→ **INSTRUCTIONS FOR THE TASK**: Nothing outside the range is wanted. Repeat exactly the lines below from the one with "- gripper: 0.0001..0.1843" through the one with "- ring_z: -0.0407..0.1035".

-*-

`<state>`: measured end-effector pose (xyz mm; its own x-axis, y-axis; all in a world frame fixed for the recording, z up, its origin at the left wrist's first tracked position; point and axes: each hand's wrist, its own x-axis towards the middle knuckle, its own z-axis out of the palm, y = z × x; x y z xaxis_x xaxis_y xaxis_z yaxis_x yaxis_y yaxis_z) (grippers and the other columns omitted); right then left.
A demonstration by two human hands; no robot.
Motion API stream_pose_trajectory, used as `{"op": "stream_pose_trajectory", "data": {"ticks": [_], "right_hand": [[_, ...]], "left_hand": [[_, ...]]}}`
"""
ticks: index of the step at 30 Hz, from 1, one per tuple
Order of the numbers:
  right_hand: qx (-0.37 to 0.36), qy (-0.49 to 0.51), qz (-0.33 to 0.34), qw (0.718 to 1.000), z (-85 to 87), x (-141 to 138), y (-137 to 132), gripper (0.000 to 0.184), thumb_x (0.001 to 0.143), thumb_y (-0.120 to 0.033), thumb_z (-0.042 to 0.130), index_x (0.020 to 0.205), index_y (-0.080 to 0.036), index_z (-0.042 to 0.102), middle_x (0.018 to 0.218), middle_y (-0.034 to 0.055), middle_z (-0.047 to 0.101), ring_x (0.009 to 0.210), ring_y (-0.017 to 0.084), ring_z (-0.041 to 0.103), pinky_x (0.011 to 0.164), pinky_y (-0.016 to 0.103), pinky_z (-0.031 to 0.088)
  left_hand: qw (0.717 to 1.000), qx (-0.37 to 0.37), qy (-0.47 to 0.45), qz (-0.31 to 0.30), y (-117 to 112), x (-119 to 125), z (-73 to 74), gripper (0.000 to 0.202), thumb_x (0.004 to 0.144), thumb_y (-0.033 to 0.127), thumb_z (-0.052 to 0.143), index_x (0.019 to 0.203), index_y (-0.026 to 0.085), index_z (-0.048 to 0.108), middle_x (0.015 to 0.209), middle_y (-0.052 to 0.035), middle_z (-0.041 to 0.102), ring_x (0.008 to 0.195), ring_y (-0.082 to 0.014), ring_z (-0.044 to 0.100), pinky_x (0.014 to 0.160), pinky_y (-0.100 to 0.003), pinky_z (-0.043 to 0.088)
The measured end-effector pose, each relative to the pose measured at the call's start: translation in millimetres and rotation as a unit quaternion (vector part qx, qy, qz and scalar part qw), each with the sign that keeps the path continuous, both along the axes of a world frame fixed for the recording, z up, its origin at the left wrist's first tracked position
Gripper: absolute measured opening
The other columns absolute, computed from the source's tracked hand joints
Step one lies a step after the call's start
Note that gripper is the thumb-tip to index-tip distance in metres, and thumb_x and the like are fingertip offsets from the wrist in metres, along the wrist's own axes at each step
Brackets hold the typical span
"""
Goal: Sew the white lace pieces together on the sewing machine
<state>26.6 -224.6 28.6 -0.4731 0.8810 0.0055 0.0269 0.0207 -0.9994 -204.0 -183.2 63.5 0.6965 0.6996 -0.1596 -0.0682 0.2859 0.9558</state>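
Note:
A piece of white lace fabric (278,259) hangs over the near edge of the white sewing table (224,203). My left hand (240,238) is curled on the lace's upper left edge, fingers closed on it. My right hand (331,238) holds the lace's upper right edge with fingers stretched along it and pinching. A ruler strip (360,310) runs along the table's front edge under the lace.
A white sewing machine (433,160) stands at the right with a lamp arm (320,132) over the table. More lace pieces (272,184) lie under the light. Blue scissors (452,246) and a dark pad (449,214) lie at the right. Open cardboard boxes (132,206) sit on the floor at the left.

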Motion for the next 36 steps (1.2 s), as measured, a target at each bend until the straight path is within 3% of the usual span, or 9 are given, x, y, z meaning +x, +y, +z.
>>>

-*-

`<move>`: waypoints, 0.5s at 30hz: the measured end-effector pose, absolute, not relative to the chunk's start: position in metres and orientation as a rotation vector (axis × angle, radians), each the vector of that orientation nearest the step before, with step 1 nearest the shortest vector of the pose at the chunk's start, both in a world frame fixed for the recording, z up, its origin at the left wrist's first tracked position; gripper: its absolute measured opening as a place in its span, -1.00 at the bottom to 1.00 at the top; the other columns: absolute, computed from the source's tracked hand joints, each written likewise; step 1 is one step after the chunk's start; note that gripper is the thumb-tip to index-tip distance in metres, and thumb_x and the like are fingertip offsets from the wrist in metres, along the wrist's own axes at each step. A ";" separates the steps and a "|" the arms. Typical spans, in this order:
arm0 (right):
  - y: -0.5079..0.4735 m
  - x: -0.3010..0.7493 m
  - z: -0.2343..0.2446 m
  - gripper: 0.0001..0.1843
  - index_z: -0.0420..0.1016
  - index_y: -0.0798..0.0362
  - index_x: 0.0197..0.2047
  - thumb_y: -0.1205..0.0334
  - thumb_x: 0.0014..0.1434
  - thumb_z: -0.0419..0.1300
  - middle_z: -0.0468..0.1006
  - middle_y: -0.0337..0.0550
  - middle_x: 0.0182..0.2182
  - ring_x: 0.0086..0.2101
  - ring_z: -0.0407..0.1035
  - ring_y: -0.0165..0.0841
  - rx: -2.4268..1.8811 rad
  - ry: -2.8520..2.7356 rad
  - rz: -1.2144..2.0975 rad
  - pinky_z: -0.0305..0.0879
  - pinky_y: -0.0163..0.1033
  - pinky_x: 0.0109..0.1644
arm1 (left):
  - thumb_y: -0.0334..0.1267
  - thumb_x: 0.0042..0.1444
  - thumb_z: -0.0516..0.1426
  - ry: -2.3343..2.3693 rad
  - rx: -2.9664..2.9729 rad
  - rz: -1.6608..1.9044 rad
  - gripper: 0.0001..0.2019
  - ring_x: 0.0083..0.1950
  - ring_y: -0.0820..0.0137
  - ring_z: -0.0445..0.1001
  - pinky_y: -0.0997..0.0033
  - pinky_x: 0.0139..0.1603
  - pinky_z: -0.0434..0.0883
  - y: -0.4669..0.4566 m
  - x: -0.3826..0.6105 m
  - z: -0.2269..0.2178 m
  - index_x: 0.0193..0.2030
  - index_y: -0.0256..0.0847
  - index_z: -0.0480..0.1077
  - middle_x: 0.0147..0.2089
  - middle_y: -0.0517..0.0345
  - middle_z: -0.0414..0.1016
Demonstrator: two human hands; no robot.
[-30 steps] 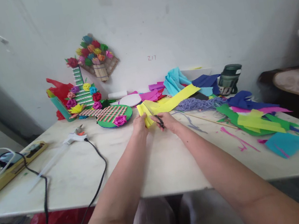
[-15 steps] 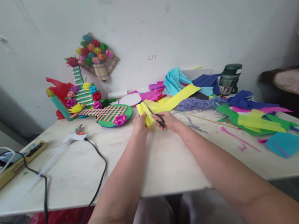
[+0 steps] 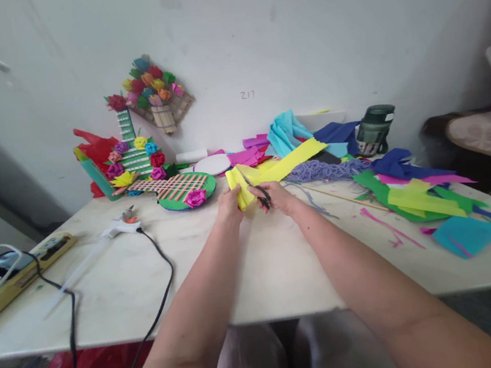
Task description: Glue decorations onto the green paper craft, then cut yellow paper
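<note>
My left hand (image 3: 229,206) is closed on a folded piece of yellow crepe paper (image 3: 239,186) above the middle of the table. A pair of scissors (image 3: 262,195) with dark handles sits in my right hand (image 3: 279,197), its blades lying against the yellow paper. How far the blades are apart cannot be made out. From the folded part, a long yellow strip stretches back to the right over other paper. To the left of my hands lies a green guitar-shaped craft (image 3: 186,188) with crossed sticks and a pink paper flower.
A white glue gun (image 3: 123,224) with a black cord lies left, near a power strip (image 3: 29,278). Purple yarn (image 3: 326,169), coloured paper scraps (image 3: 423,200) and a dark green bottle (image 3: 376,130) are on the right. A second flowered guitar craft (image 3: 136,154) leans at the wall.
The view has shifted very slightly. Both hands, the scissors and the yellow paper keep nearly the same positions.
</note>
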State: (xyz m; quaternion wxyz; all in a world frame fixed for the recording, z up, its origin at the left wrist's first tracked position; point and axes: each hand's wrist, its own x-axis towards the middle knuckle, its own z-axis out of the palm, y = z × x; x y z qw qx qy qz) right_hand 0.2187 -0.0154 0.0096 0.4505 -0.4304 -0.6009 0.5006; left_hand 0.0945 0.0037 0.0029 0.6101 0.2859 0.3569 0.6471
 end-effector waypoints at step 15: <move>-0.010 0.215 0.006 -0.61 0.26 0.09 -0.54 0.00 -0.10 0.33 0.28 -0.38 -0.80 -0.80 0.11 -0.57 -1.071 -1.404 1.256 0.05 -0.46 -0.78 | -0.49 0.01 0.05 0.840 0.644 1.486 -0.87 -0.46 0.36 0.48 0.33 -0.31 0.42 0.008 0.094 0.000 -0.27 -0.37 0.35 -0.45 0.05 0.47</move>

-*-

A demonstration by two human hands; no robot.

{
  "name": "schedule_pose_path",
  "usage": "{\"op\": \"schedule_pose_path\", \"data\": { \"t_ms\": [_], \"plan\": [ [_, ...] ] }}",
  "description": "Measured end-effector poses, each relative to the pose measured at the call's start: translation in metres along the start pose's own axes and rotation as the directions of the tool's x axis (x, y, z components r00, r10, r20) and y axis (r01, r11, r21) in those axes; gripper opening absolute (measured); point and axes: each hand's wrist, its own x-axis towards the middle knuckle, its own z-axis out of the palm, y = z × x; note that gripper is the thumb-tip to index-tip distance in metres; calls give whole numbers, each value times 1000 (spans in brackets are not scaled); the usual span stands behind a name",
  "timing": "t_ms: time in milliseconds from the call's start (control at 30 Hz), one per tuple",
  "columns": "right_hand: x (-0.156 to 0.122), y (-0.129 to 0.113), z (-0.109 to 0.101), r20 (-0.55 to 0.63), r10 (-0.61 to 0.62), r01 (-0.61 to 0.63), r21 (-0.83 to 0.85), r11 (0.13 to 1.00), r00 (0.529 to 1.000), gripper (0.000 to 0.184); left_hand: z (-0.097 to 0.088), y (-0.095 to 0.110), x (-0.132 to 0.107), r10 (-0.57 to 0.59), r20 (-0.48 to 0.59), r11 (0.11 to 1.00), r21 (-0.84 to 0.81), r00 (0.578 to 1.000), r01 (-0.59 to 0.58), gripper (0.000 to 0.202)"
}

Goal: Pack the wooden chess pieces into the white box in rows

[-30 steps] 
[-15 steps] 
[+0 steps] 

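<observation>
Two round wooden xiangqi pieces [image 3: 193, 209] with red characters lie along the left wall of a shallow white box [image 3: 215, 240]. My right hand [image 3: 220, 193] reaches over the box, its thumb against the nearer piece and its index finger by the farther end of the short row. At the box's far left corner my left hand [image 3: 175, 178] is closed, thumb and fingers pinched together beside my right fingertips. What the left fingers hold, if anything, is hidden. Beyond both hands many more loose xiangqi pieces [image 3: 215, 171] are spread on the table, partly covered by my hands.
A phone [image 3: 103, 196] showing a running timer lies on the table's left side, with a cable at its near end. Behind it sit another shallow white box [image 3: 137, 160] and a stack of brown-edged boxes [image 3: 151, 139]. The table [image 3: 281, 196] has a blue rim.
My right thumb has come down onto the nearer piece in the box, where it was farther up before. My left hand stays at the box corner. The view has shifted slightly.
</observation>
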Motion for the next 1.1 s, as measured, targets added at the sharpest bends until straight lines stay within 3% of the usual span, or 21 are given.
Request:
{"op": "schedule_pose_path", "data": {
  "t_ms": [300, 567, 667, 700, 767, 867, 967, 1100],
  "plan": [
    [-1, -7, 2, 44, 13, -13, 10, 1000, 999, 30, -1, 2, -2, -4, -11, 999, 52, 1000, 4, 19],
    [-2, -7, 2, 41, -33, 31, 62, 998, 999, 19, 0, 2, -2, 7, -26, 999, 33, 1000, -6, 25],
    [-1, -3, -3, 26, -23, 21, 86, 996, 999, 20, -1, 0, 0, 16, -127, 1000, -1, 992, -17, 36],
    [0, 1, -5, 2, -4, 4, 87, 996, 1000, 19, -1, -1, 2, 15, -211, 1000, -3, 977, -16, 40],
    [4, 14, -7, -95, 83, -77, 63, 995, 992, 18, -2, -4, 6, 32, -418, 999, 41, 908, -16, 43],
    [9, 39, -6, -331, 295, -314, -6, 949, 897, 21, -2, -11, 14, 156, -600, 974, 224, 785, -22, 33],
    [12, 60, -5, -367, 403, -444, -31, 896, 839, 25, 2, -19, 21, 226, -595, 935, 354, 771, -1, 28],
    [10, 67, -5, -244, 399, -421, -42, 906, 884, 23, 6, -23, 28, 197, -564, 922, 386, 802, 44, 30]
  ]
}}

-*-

→ **RESULT OF THIS EXERCISE**:
  - gripper: 0.0001..0.1843
  - index_z: -0.0420..0.1016
  - index_y: -0.0798..0.0362
  - index_x: 0.0197..0.2047
  - thumb_y: -0.1205..0.0334
  - thumb_x: 0.0014..0.1434
  - thumb_z: -0.0419..0.1300
  - middle_z: -0.0468..0.1006
  - middle_y: -0.0337..0.0550
  - middle_x: 0.0182..0.2182
  - ring_x: 0.0086..0.2101
  - ring_z: -0.0407..0.1035

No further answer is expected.